Raise an error if `sync_dist` is set when logging torchmetrics #13903

rohitgr7 · 2022-07-28T11:01:52Z

What does this PR do?

sync_dist is ignored when torchmetrics instances are logged.

Does your PR introduce any breaking changes? If yes, please list them.

Before submitting

Was this discussed/approved via a GitHub issue? (not for typos and docs)
Did you read the contributor guideline, Pull Request section?
Did you make sure your PR does only one thing, instead of bundling different changes together?
Did you make sure to update the documentation with your changes? (if necessary)
Did you write any new necessary tests? (not for typos and docs)
Did you verify new and existing tests pass locally with your changes?
Did you list all the breaking changes introduced by this pull request?
Did you update the CHANGELOG? (not for typos, docs, test updates, or minor internal changes/refactors)

PR review

Anyone in the community is welcome to review the PR.
Before you start reviewing, make sure you have read the review guidelines. In short, see the following bullet-list:

Is this pull request ready for review? (if not, please submit in draft mode)
Check that all items from Before submitting are resolved
Make sure the title is self-explanatory and the description concisely explains the PR
Add labels and milestones (and optionally projects) to the PR so it can be classified

Did you have fun?

Make sure you had fun coding 🙃

rohitgr7 · 2022-07-28T11:03:56Z

An alternate solution (which I think is better) can be to set these values (sync_dist, reduce_fx, sync_dist_group) for torchmetrics instance internally with an info message without raising any such errors. For this, we might have to make some changes to the Metric class.

thoughts? @awaelchli @carmocca

carmocca

An alternate solution (which I think is better) can be to set these values (sync_dist, reduce_fx, sync_dist_group) for torchmetrics instance internally with an info message without raising any such errors. For this, we might have to make some changes to the Metric class.

Why is it better? Failing should be fine and it makes it very clear that they shouldn't be passed.

we might have to make some changes to the Metric class

Why?

carmocca · 2022-07-28T17:17:24Z

src/pytorch_lightning/trainer/connectors/logger_connector/result.py

+            and not isinstance(value, Tensor)
+            and (isinstance(value, Metric) or any(isinstance(v, Metric) for v in value.values()))
+        ):
+            raise MisconfigurationException(


I would personally put this in the LightningModule.log method where we have all the other validation checks

rohitgr7 · 2022-07-28T18:45:52Z

An alternate solution (which I think is better) can be to set these values (sync_dist, reduce_fx, sync_dist_group) for torchmetrics instance internally with an info message without raising any such errors. For this, we might have to make some changes to the Metric class.

Why is it better? Failing should be fine and it makes it very clear that they shouldn't be passed.
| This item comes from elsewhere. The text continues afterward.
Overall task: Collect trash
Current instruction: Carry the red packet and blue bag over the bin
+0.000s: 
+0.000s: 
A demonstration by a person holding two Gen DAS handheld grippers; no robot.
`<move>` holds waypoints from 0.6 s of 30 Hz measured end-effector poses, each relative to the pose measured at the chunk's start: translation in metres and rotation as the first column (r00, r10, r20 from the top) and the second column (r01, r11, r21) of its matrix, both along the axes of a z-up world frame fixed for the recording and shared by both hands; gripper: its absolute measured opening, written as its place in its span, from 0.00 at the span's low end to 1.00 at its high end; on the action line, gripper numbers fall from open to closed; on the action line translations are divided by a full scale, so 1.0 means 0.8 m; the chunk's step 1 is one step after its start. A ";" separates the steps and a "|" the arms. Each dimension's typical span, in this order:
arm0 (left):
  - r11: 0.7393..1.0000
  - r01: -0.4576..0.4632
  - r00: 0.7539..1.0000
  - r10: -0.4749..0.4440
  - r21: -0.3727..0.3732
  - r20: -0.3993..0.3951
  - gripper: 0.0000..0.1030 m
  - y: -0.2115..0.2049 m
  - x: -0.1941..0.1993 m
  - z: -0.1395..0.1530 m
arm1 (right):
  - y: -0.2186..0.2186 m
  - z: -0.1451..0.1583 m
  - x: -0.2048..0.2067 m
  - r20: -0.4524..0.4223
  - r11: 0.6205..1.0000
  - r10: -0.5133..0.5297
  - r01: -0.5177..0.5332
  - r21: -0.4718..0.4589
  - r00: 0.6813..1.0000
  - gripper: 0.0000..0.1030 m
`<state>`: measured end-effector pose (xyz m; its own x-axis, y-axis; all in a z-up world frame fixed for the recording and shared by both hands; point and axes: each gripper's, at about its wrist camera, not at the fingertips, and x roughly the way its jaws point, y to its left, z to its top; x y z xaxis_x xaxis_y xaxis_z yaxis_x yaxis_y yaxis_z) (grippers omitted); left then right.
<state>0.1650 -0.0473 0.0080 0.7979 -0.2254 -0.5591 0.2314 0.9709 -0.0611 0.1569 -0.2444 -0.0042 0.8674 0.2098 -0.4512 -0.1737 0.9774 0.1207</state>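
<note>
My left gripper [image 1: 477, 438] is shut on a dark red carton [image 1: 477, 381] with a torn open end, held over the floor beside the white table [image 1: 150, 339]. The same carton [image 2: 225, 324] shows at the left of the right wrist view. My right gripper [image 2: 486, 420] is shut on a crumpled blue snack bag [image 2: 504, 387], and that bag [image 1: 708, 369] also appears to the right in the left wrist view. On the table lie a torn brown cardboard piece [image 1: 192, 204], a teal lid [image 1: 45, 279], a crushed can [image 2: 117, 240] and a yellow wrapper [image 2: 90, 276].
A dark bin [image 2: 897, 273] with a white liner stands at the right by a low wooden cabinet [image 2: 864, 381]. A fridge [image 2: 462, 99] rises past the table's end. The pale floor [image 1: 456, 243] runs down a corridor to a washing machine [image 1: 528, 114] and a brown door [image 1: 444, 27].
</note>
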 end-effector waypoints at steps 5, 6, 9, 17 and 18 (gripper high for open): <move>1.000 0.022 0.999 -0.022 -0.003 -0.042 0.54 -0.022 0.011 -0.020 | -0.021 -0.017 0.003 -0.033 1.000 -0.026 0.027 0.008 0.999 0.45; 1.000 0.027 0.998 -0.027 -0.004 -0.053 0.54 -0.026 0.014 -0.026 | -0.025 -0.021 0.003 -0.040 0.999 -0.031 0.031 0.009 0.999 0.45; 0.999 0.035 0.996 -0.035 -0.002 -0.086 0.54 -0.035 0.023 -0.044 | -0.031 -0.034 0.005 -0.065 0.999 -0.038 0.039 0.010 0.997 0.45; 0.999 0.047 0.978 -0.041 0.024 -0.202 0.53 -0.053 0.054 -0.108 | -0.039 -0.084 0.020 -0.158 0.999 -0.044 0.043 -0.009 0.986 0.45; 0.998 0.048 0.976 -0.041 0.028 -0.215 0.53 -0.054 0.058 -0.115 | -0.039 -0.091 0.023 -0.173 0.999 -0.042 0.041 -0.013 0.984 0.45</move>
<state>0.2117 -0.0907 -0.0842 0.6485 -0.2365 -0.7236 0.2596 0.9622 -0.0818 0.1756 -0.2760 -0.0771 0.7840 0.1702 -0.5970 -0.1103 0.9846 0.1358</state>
we might have to make some changes to the Metric class

Why?

just for better UX. else the user has to take care of setting this at two different places in they are using both torchmetrics and tensors. Or even if they are using torchmetrics, it makes it easy for them since PL will handle it and it's their intention too. Just makes it easy for them since both are lightning products.

The changes that will be required are just the setters/getters for these arguments.
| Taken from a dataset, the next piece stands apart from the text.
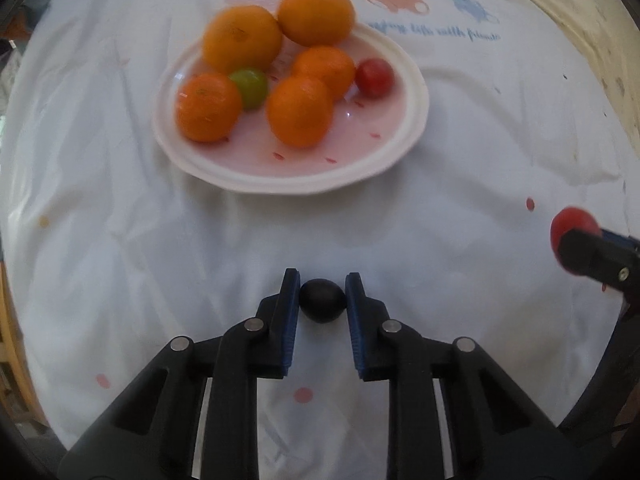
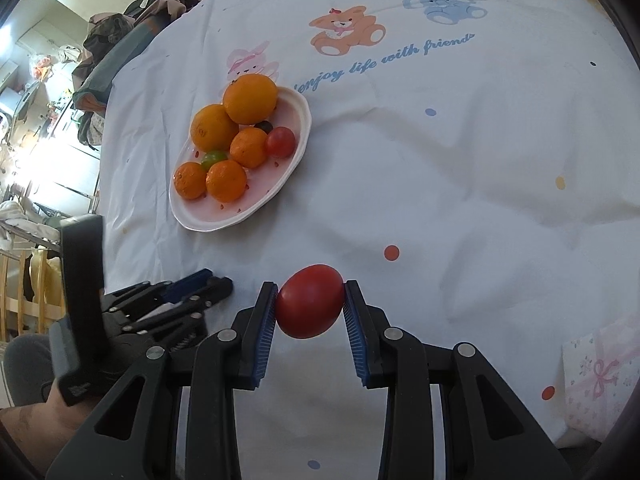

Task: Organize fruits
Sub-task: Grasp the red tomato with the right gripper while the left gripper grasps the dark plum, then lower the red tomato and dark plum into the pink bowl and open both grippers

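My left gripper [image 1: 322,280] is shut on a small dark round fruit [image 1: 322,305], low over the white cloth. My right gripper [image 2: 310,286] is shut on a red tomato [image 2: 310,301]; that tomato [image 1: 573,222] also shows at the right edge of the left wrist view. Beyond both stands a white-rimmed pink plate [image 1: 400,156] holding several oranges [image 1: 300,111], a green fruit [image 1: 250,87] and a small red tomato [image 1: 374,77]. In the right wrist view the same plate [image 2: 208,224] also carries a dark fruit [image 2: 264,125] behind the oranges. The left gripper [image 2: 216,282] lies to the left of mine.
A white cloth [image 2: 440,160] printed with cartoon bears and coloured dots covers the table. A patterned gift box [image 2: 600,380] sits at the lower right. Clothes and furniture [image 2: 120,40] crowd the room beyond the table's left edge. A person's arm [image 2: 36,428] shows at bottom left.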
awaelchli · 2022-08-02T12:50:46Z

I look at this from a different angle.

The default for sync_dist in the log method is False. Which means when unset, it indicates that we will never communicate with different processes to compute the metric. When logging a TorchMetric however, this is clearly not the case. On the other hand, setting sync_dist=True explicitly and logging a TorchMetric does make sense, even if it doesn't trigger the exact same logic. It makes it appear that it is being "ignored", and raising an error here would prevent anyone to combine it with logging both a scalar and a TorchMetric. One can argue either way, I think it is up to us to determine whether this is considered a convenience or a misleading setting.
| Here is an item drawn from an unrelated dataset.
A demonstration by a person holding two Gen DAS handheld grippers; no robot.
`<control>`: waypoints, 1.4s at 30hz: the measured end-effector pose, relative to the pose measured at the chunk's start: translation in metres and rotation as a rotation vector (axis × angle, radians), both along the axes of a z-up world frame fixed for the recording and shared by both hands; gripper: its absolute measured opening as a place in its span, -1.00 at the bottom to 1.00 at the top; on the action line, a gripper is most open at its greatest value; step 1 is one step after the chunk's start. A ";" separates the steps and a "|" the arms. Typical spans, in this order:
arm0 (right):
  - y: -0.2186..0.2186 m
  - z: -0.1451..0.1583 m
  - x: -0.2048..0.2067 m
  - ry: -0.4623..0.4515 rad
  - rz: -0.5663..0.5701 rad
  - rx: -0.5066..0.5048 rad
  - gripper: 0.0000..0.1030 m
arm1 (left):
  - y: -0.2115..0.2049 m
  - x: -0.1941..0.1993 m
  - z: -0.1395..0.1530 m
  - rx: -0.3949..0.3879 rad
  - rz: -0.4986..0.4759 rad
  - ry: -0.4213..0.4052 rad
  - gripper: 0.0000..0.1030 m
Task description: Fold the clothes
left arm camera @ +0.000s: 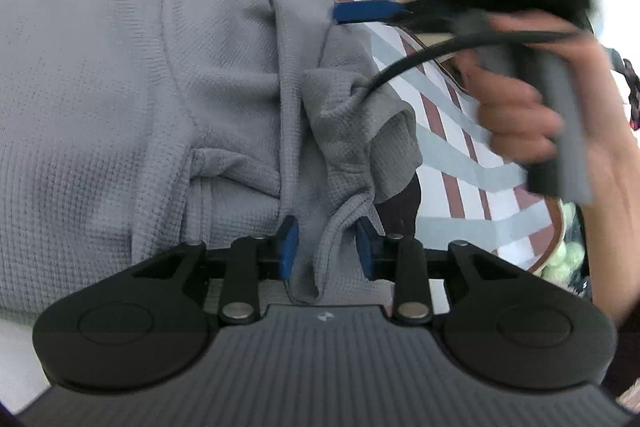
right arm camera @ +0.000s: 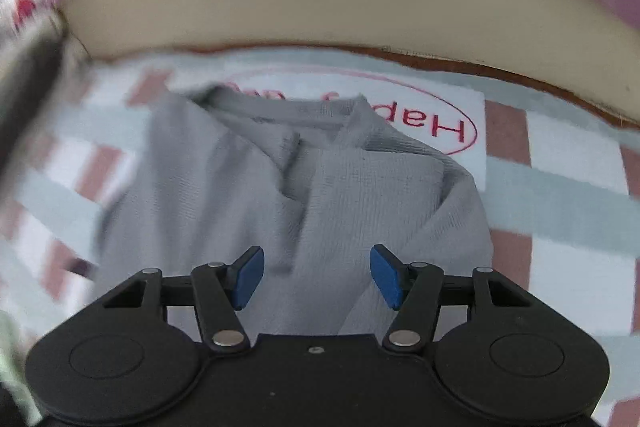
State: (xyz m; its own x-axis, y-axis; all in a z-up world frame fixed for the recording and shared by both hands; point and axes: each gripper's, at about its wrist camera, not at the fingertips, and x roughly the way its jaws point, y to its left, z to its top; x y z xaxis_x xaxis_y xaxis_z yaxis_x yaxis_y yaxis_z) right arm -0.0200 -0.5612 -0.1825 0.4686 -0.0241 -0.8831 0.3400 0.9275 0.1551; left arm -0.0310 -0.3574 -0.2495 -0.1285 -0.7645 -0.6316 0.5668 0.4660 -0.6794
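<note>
Grey knit cloth fills most of both views — it is the shirt (left arm camera: 120, 87), and it lies on a striped sheet (left arm camera: 452, 155) with pale blue and brown-red bands. In the right wrist view the shirt (right arm camera: 288, 195) sits in the middle of the frame, its collar toward the top near a red ring of letters, with both sides already turned in over the middle.

The left gripper (left arm camera: 326, 247) is low in its frame. Its blue fingers (left arm camera: 289, 247) stand a little apart with a bunched edge of the shirt between them; I cannot tell if they press on it.

The right gripper (right arm camera: 316, 277) hangs over the lower part of the shirt with its fingers (right arm camera: 249, 277) spread wide and nothing in them — likely ready to take the next bit. In the left view a hand (left arm camera: 532, 115) holds it at the upper right.
</note>
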 end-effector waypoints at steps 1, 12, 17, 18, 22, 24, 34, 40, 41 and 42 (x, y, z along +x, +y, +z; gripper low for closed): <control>0.002 -0.007 0.004 0.015 0.014 -0.027 0.16 | -0.001 -0.003 0.002 0.010 -0.017 -0.040 -0.58; -0.045 -0.004 -0.049 -0.222 -0.139 0.211 -0.91 | -0.007 -0.022 0.016 0.050 0.024 -0.194 -0.93; -0.044 0.001 -0.044 -0.336 -0.136 0.282 -0.91 | 0.003 -0.019 0.047 0.105 0.074 -0.354 -0.94; -0.043 0.001 -0.040 -0.346 -0.131 0.290 -0.91 | 0.008 -0.015 0.051 0.110 0.087 -0.347 -0.94; -0.037 -0.014 -0.018 -0.324 -0.111 0.319 -0.90 | 0.022 -0.004 0.048 0.143 0.117 -0.276 -0.94; -0.031 -0.027 -0.008 -0.262 -0.116 0.319 -0.88 | 0.022 -0.002 0.035 0.163 0.118 -0.218 -0.94; -0.057 0.012 -0.058 -0.328 -0.289 0.376 -0.10 | 0.027 0.009 0.020 0.169 0.097 -0.075 -0.82; -0.065 -0.003 -0.137 -0.165 -0.529 0.459 -0.07 | 0.032 0.010 0.058 0.095 0.049 -0.326 0.05; -0.067 -0.009 -0.149 -0.167 -0.581 0.506 -0.06 | 0.031 0.012 0.063 0.097 0.043 -0.365 -0.01; -0.067 -0.015 -0.160 -0.174 -0.629 0.552 0.01 | 0.031 0.014 0.067 0.100 0.037 -0.403 -0.01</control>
State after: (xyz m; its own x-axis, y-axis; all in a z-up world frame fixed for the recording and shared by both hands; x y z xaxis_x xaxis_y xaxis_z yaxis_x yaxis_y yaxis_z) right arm -0.1798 -0.6286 -0.1980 0.6419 0.0875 -0.7618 0.6960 0.3504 0.6268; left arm -0.0173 -0.3266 -0.1823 0.1709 -0.6967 -0.6967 0.7596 0.5436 -0.3572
If we decide to produce an error like proposed in this PR, we would additionally need to set the default from False to None and also error when it gets set to False.

rohitgr7 · 2022-08-03T17:53:38Z

and raising an error here would prevent anyone to combine it with logging both a scalar and a TorchMetric.

@awaelchli
not really, since they are checked per log value.

self.log('some_val', scalar_val, sync_dist=True)  <- does not raise an error
self.log('some_tm_instance, torchmetric_instance, sync_dist=True)  <- raises an error

which means users should unset sync_dist for the second log. I can add the key name to make it more explicit. And this can easily be caused with fast_dev_run since we don't disable logging, but the loggers.

Also, the only reason I raised this PR is to avoid the silent behavior here and have seen concerns regarding this over slack/discussions.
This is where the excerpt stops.